_Task inputs_
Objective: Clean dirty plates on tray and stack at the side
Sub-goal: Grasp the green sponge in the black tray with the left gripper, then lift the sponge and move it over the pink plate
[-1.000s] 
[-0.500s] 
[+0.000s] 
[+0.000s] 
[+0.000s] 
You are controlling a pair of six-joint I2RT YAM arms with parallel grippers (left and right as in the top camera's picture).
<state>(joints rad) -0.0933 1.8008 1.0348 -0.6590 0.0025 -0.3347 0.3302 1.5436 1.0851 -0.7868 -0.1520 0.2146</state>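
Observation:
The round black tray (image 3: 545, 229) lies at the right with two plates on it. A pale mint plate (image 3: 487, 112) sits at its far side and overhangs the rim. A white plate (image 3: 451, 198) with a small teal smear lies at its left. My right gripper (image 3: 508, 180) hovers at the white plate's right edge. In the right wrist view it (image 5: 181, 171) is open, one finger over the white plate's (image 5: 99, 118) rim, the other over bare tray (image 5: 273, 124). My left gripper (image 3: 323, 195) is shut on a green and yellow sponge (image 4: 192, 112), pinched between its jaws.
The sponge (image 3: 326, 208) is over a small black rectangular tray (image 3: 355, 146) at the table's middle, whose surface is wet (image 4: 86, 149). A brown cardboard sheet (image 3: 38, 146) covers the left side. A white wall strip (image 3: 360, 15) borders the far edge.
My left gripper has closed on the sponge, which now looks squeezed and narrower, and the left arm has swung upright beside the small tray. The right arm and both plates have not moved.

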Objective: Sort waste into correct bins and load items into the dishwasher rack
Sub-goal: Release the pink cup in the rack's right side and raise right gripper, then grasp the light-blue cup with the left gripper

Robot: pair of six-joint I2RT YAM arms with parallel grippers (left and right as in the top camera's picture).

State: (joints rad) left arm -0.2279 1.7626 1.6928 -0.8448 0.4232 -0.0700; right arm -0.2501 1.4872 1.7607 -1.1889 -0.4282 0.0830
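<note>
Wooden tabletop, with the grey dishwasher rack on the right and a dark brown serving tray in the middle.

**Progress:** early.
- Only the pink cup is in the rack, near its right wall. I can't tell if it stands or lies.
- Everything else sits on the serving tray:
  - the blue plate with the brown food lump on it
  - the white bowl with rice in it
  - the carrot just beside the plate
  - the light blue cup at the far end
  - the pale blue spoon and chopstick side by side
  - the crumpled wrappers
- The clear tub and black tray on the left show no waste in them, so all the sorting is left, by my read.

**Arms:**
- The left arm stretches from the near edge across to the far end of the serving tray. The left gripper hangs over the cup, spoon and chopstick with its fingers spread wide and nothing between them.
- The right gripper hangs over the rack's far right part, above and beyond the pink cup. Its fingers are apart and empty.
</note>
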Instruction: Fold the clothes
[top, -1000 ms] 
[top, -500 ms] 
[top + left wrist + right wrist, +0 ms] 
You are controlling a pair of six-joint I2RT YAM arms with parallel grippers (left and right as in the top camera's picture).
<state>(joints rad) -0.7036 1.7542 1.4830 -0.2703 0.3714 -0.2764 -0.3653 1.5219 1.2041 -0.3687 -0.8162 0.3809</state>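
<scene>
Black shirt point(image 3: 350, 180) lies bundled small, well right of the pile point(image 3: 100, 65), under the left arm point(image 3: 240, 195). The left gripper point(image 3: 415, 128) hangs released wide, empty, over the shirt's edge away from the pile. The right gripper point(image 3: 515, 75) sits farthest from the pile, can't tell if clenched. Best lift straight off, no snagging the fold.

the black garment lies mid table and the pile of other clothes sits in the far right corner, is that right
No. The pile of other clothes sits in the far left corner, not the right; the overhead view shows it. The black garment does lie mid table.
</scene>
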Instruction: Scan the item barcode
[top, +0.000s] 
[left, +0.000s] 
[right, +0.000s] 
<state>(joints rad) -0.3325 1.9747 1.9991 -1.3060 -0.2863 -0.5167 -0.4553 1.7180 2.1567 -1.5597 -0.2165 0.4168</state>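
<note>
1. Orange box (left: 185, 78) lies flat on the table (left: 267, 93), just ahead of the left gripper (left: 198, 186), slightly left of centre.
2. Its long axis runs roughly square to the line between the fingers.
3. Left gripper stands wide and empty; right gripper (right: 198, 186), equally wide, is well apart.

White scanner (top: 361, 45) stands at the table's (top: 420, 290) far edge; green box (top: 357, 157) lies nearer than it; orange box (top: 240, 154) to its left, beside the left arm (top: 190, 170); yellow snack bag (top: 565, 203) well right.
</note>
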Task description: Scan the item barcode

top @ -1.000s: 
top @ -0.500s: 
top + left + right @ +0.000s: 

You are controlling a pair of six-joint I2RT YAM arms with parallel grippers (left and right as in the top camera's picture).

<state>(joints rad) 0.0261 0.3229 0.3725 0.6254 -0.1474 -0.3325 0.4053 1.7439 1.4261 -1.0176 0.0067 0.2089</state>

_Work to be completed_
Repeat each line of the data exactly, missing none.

_Answer to this problem_
Objective: Clean dirty plates on tray and stack at the side
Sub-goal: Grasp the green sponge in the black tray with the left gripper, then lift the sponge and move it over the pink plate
[-1.000s] 
[-0.500s] 
[+0.000s] 
[+0.000s] 
[+0.000s] 
You are controlling a pair of six-joint I2RT YAM arms with parallel grippers (left and right as in the top camera's picture).
<state>(joints rad) -0.0933 1.8008 1.0348 -0.6590 0.0025 -0.3347 0.3302 1.5436 1.0851 -0.7868 -0.1520 0.2146</state>
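Observation:
The round black tray (image 3: 545, 229) lies at the right with two plates on it. A pale mint plate (image 3: 487, 112) sits at its far side and overhangs the rim. A white plate (image 3: 451, 198) with a small teal smear lies at its left. My right gripper (image 3: 508, 180) hovers at the white plate's right edge. In the right wrist view it (image 5: 181, 171) is open, one finger over the white plate's (image 5: 99, 118) rim, the other over bare tray (image 5: 273, 124). My left gripper (image 3: 323, 195) is shut on a green and yellow sponge (image 4: 192, 112), pinched between its jaws.
The sponge (image 3: 326, 208) is over a small black rectangular tray (image 3: 355, 146) at the table's middle, whose surface is wet (image 4: 86, 149). A brown cardboard sheet (image 3: 38, 146) covers the left side. A white wall strip (image 3: 360, 15) borders the far edge.
My left gripper has closed on the sponge, which now looks squeezed and narrower, and the left arm has swung upright beside the small tray. The right arm and both plates have not moved.
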
Objective: Sort waste into correct bins and load items into the dishwasher rack
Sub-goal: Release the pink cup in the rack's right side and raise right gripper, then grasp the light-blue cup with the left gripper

Robot: pair of six-joint I2RT YAM arms with parallel grippers (left and right as in the top camera's picture).

State: (joints rad) left arm -0.2279 1.7626 1.6928 -0.8448 0.4232 -0.0700; right arm -0.2501 1.4872 1.7607 -1.1889 -0.4282 0.0830
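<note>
Wooden tabletop, with the grey dishwasher rack on the right and a dark brown serving tray in the middle.

**Progress:** early.
- Only the pink cup is in the rack, near its right wall. I can't tell if it stands or lies.
- Everything else sits on the serving tray:
  - the blue plate with the brown food lump on it
  - the white bowl with rice in it
  - the carrot just beside the plate
  - the light blue cup at the far end
  - the pale blue spoon and chopstick side by side
  - the crumpled wrappers
- The clear tub and black tray on the left show no waste in them, so all the sorting is left, by my read.

**Arms:**
- The left arm stretches from the near edge across to the far end of the serving tray. The left gripper hangs over the cup, spoon and chopstick with its fingers spread wide and nothing between them.
- The right gripper hangs over the rack's far right part, above and beyond the pink cup. Its fingers are apart and empty.
</note>
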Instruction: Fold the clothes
[top, -1000 ms] 
[top, -500 ms] 
[top + left wrist + right wrist, +0 ms] 
You are controlling a pair of six-joint I2RT YAM arms with parallel grippers (left and right as in the top camera's picture).
<state>(joints rad) -0.7036 1.7542 1.4830 -0.2703 0.3714 -0.2764 -0.3653 1.5219 1.2041 -0.3687 -0.8162 0.3809</state>
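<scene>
Black shirt point(image 3: 350, 180) lies bundled small, well right of the pile point(image 3: 100, 65), under the left arm point(image 3: 240, 195). The left gripper point(image 3: 415, 128) hangs released wide, empty, over the shirt's edge away from the pile. The right gripper point(image 3: 515, 75) sits farthest from the pile, can't tell if clenched. Best lift straight off, no snagging the fold.

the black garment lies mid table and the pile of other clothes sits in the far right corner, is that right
No. The pile of other clothes sits in the far left corner, not the right; the overhead view shows it. The black garment does lie mid table.
</scene>
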Instruction: Scan the item barcode
[top, +0.000s] 
[left, +0.000s] 
[right, +0.000s] 
<state>(joints rad) -0.3325 1.9747 1.9991 -1.3060 -0.2863 -0.5167 -0.4553 1.7180 2.1567 -1.5597 -0.2165 0.4168</state>
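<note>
1. Orange box (left: 185, 78) lies flat on the table (left: 267, 93), just ahead of the left gripper (left: 198, 186), slightly left of centre.
2. Its long axis runs roughly square to the line between the fingers.
3. Left gripper stands wide and empty; right gripper (right: 198, 186), equally wide, is well apart.

White scanner (top: 361, 45) stands at the table's (top: 420, 290) far edge; green box (top: 357, 157) lies nearer than it; orange box (top: 240, 154) to its left, beside the left arm (top: 190, 170); yellow snack bag (top: 565, 203) well right.
</note>
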Task description: Scan the item barcode

top @ -1.000s: 
top @ -0.500s: 
top + left + right @ +0.000s: 

You are controlling a pair of six-joint I2RT YAM arms with parallel grippers (left and right as in the top camera's picture).

<state>(joints rad) 0.0261 0.3229 0.3725 0.6254 -0.1474 -0.3325 0.4053 1.7439 1.4261 -1.0176 0.0067 0.2089</state>

Nothing further is required by the exercise.